■ PROBLEM DESCRIPTION
Determine how many of the lines below include "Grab", then respond with that number and no other text.

■ SOURCE RECORDS
* * * * * * * * *

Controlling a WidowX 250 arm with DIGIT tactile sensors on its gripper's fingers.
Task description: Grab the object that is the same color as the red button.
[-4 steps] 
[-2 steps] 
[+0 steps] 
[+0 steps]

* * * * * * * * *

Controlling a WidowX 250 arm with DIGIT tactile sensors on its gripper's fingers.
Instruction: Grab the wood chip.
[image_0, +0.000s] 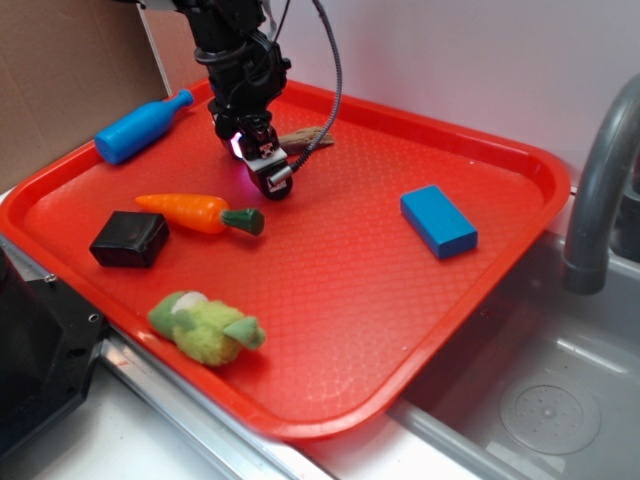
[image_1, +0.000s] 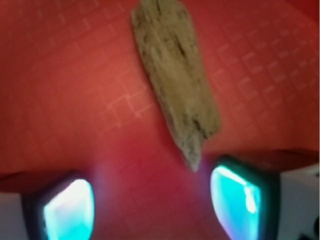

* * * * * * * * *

■ ANSWER SECTION
2